42.Bölüm: Doğru Yolun Saldırısı

avatar
715 1

Göksel İblis Tekniği - 42.Bölüm: Doğru Yolun Saldırısı



Huai Shen bakınca her insanın farklı bir bayrak taşıdığını ve kendi etrafında bir gurup oluşturduğunu gördü. Bir süre daha bakınca bu insanların o kadar da birleşik görünmediğini keşfetti. 


Sanki her biri her an biri ihanet edecek gibi herkese karşı bir mesafe koymuş ve kendilerine saldırılmasından korkan bir tavır sergiliyordu. 


Bir şeyin ters gittiğini anlamak için dahi olmak gerekmiyordu. Huai Shen bu noktada ne yapmaları gerektiğini bilmiyordu. Bir tavsiye almak için Xi Lana baktığında onun da şaşkın olduğunu gördü. 


"Ne oldu? İlk defa bize saldırıyorlar değil mi? Bir 'B' planı vardır umarım." Huai Shen umutla sormuştu ama bu sadece Xi Lanın yüzünün dahada kararmasın sebep olmuştu. 


"Evet bize ilk defa saldırmıyorlar ama ilk defa öncelik aldılar. Bunca zaman hep biz ilk saldıran olmuştuk daha sonra onlar bize karşılık verirdi."


Huai Shenin kafası karışmıştı "Bu çok mu anormal?"


"Evet! Çok anormal, bu korkak şerefsizler bize saldıracak kadar birlik olmayı asla başaramamıştır. Bunu yapabilmeleri çok büyük bir sorun."


Huai Shen işin artık kötü bir hal aldığını anladı. Eğer Xi Lanın dedikleri doğruysa doğru yolda diğer kuvvetlere boyun eğdiren bir tiran ortaya çıkmıştı. 

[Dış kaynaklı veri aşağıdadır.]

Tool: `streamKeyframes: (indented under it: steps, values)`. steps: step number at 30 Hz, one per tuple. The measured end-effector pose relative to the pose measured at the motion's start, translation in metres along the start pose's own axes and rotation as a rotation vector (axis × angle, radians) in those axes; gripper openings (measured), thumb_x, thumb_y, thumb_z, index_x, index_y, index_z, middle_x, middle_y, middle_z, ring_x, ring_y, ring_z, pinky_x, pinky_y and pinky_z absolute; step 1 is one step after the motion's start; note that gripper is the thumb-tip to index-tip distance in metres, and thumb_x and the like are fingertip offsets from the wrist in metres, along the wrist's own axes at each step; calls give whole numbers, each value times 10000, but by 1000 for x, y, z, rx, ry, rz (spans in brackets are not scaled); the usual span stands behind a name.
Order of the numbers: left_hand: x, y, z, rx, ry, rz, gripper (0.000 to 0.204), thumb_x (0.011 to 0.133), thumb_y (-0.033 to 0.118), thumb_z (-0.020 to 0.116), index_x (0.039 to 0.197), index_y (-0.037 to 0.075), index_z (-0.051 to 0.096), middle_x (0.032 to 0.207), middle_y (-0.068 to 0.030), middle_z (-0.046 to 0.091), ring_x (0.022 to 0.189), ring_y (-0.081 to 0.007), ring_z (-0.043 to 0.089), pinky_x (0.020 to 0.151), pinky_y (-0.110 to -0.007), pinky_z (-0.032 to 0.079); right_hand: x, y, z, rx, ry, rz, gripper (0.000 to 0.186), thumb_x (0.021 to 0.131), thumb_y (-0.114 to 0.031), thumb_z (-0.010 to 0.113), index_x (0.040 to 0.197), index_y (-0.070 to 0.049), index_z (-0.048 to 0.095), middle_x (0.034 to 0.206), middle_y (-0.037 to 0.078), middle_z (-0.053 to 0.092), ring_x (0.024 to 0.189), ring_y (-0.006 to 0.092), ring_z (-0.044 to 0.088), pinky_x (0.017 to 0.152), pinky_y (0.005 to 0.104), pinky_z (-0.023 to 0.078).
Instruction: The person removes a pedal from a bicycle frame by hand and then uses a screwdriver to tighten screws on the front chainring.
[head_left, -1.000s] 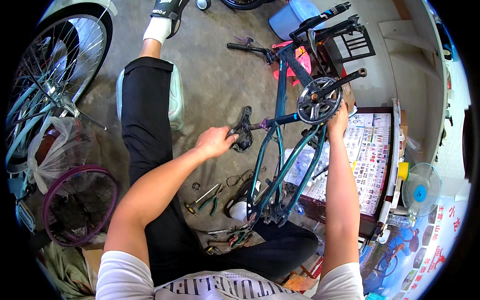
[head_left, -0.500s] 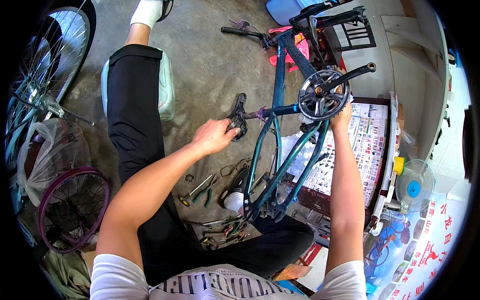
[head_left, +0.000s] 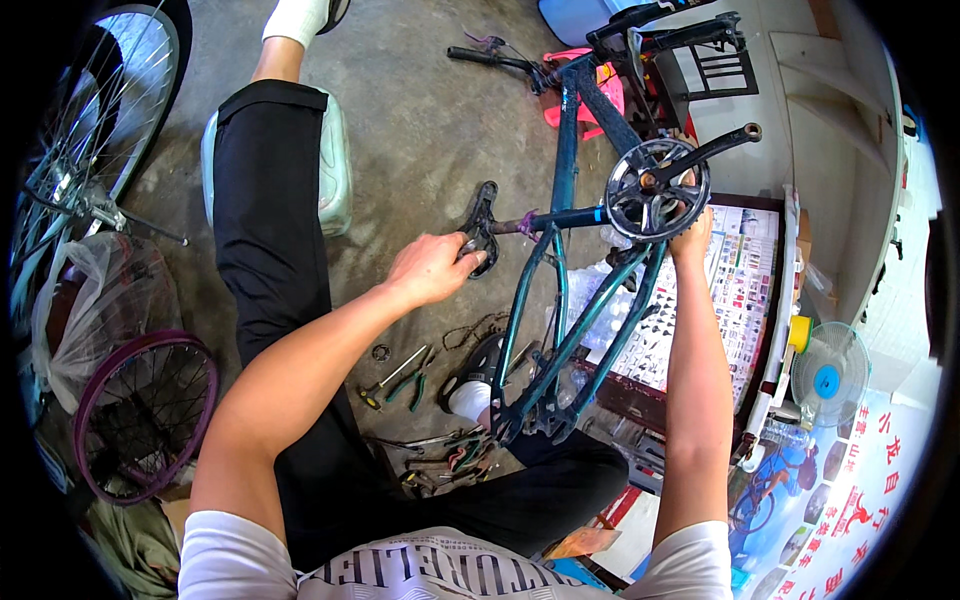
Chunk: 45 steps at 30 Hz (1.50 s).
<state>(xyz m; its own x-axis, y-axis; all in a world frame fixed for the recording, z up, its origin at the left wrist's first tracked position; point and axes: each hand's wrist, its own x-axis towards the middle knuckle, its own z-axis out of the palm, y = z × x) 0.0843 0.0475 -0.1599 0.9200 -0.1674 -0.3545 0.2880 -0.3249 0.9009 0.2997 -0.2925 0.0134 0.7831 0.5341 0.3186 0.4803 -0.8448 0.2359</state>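
An upside-down teal bicycle frame (head_left: 560,290) without wheels stands on the concrete floor in front of me. My left hand (head_left: 432,268) grips its black saddle (head_left: 482,226). My right hand (head_left: 692,228) holds the frame right under the black chainring (head_left: 655,190), whose crank arm (head_left: 712,145) points up to the right. The handlebar (head_left: 495,58) lies at the far end of the frame. My legs in black trousers stretch out on both sides of the frame.
Screwdrivers and green-handled pliers (head_left: 405,378) lie on the floor near my knee. A purple-rimmed wheel (head_left: 140,415) and a plastic bag are at the left, a bicycle wheel (head_left: 85,130) above them. A dark tray of small parts (head_left: 745,290) and a small fan (head_left: 828,378) are at the right.
My head has come closer, so the frame fills more of the view. Both hands kept their hold on saddle and chainring area; the crank arm has tilted slightly upward.
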Motion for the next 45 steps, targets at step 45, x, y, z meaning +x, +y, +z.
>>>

Bu onlar için sürekli bir avlanma tehlikesi demekti. Buda Huai klanı gibi açık bir hedefin sürekli saldırıya uğrayacağı anlamına geliyordu. 


Bu Huai Shen için kötü bir haberdi. Artık Huai klanı güvenli değildi! 


Ama Huai Shen şükrediyordu ki akıllılık edip kutsal alev tapınağına üye olmak gibi kendine bir kaçış kapısı açmıştı. 


Ama Huai Shen hala Huai klanına gitmekten vazgeçmemişti. Çünkü bedeninde bulunan kan soyu için hala bilgiler alması gerekiyordu. 


Huai Shen klan yok olmadan önce oraya varmak istedi. Xi Lana dönerek "Şehre girmenin bir yolu var mı?"dedi. 


Xi Lan bir süre kafasını indirip düşündü. Bu Huai Shenin gerginleşmesine sebep oldu. Ama bir süre sonra kafasını kaldırıp konuşmadan önce etrafına baktı.


Daha sonrada Huai Shen ve gurubun sağında kalan bir dağı işaret etti. "Şu dağın içinde babamın tarikatının şehirden kaçmak için açtığı bir geçit olmalı. Ama hala kullanılabilir mi emin değilim."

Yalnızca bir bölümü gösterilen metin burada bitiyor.